Indigo AG is another marketplace. This program had more than 2,500 farmers and 5.5 million acres enrolled, helping generate roughly 133,000 carbon credits. ​

Verification that carbon really is being reduced is critical to getting large food companies and retailers to buy the credits. At Indigo, soil samples and on-farm data are collected. A hybrid approach of measurement and modeling are used to quantify emissions reductions . The numbers and math are verified by an external carbon registry, the Climate Action Reserve.

Trimble, a tech company providing solutions for the agriculture and transportation industries, has been helping farmers navigate carbon markets in Canada for roughly 15 years. “This type of thing is still very new in the U.S., though,” said Darryl Matthews, the company’s senior vice president of natural resources.

Trimble works with agriculture protocols that help farmers reduce their carbon footprint. Through a carbon exchange component in its software, Trimble gathers the necessary data to certify that a farmer has followed a protocol correctly, creating a certain number of carbon credits based on acreage and other factors. Trimble aggregates those credits and sells them on a carbon exchange, ultimately creating an income stream that Trimble pays back to the farmer. To date, Trimble has paid out more than $50 million to farmers.

Agriculture Carbon Markets Have Issues

There are concerns about agricultural carbon markets though. One key concern is the accuracy of the estimates for soil-based carbon removals. How carbon accumulates in soil can vary substantially based on composition, geography and depth, and there’s a relative scarcity of historical sampling data.

Giana Amador, the co-founder and policy director of Carbon180 – a climate policy nonprofit – certainly has concerns.  “Taking meter-long soil cores on hundreds or thousands of acres, it’s really onerous,”. Over a dozen different protocols have been developed for generating ag-based soil credits, and they vary widely in how much physical sampling is called for (or even whether it’s required at all). Ms. Amador says that to accurately evaluate soil carbon content, rigorous on-the-ground sampling is a must.

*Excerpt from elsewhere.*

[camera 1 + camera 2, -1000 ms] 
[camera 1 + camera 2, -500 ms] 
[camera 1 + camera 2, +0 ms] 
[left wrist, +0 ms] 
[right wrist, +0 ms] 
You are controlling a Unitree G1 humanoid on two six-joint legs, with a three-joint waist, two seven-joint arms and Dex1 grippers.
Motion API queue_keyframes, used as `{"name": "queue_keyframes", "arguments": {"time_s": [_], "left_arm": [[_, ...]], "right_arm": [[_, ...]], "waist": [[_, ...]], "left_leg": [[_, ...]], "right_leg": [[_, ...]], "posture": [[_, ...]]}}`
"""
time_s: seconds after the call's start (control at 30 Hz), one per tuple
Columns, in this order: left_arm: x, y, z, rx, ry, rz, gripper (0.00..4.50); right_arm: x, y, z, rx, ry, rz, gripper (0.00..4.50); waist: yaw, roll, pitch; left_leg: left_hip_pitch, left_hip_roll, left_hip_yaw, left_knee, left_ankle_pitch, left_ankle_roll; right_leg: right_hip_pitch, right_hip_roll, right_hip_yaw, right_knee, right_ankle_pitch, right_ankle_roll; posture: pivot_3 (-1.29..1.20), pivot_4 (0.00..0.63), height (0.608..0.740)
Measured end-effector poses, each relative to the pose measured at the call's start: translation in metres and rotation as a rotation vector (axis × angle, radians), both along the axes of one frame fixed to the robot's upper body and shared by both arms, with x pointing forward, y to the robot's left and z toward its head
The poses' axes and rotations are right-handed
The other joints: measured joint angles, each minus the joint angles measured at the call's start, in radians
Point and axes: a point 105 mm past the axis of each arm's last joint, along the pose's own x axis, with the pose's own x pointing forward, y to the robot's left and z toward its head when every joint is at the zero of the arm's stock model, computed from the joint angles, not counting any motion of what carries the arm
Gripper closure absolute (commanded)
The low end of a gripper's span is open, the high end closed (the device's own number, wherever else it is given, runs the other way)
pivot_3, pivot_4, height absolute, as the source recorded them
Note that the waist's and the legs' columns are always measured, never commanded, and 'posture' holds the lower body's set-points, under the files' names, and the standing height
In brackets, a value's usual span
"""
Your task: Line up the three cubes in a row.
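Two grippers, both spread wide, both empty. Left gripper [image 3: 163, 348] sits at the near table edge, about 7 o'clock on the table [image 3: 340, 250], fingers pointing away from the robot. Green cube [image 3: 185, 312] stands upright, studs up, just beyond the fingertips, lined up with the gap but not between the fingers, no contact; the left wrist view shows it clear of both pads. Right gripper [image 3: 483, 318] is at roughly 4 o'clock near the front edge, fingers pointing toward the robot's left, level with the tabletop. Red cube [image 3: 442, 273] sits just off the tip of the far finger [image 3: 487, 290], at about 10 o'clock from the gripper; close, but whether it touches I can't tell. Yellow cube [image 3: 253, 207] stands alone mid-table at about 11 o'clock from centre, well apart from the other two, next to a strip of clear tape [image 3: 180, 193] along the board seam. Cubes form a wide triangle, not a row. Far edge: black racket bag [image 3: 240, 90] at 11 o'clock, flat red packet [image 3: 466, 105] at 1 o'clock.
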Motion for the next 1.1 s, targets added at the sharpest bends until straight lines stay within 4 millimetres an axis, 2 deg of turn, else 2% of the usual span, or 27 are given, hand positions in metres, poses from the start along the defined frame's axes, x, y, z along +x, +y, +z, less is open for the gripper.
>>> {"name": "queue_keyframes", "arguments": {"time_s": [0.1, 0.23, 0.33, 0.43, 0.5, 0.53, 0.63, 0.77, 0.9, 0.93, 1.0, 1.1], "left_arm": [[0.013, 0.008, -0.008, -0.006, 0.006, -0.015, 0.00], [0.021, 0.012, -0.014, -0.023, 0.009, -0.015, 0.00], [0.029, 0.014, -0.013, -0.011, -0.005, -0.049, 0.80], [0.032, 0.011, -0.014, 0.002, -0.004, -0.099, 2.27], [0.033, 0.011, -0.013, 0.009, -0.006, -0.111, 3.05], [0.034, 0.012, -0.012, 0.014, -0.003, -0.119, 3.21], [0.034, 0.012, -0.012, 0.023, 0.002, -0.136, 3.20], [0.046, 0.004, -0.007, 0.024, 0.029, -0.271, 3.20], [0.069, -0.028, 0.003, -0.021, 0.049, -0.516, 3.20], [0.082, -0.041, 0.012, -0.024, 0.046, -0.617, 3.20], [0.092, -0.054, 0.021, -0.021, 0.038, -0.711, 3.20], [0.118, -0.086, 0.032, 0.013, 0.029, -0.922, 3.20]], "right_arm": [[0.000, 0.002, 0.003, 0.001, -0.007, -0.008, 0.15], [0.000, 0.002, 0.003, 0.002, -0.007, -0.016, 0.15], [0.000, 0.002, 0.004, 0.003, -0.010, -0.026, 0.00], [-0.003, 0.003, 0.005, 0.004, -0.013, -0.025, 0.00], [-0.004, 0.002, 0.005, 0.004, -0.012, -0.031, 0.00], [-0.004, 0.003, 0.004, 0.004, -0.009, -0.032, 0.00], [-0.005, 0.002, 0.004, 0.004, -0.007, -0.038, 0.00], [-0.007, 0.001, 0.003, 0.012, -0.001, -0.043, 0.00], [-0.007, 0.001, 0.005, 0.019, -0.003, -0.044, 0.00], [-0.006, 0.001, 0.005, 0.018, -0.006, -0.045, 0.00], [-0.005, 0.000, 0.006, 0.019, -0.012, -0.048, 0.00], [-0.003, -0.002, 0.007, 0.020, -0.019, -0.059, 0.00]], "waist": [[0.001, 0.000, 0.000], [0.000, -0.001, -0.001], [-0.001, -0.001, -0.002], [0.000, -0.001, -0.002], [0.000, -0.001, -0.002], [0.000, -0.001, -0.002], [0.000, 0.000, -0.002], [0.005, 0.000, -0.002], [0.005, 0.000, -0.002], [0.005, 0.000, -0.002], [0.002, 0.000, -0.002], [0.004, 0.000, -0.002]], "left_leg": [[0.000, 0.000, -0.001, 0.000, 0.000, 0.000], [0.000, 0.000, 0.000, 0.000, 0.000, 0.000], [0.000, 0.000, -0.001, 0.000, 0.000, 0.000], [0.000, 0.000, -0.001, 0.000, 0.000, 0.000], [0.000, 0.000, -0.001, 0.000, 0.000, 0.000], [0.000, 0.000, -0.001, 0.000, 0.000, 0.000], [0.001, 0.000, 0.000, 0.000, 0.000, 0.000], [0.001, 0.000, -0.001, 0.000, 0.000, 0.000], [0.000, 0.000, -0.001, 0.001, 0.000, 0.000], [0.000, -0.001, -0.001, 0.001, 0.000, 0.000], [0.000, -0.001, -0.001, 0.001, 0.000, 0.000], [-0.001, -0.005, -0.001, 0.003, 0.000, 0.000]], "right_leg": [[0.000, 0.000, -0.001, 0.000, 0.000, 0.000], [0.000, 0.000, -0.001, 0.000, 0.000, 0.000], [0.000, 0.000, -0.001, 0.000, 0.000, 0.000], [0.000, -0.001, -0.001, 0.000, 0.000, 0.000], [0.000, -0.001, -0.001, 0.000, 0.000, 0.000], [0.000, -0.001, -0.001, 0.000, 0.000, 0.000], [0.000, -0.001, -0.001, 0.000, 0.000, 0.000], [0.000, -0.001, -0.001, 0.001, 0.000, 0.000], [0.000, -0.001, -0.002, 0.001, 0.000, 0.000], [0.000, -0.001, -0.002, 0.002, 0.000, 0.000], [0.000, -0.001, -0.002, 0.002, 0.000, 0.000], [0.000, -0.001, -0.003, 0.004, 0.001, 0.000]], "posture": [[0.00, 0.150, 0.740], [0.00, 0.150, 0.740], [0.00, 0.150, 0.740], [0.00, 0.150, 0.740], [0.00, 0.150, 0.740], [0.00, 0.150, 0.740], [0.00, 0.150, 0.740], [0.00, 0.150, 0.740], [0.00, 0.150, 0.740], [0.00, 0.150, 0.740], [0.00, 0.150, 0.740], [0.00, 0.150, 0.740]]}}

Another problem is that offsets are sold on the promise that carbon will be stored for decades, but farmers make agricultural decisions on what to do with their fields annually. If you do ‘no-till’ for one year, but the next year switch back to intensive tilling and the carbon dioxide is released creating no net carbon savings. Indigo deals with this uncertainty by pooling credits together and holding back a portion of them as a buffer against future practice reversals.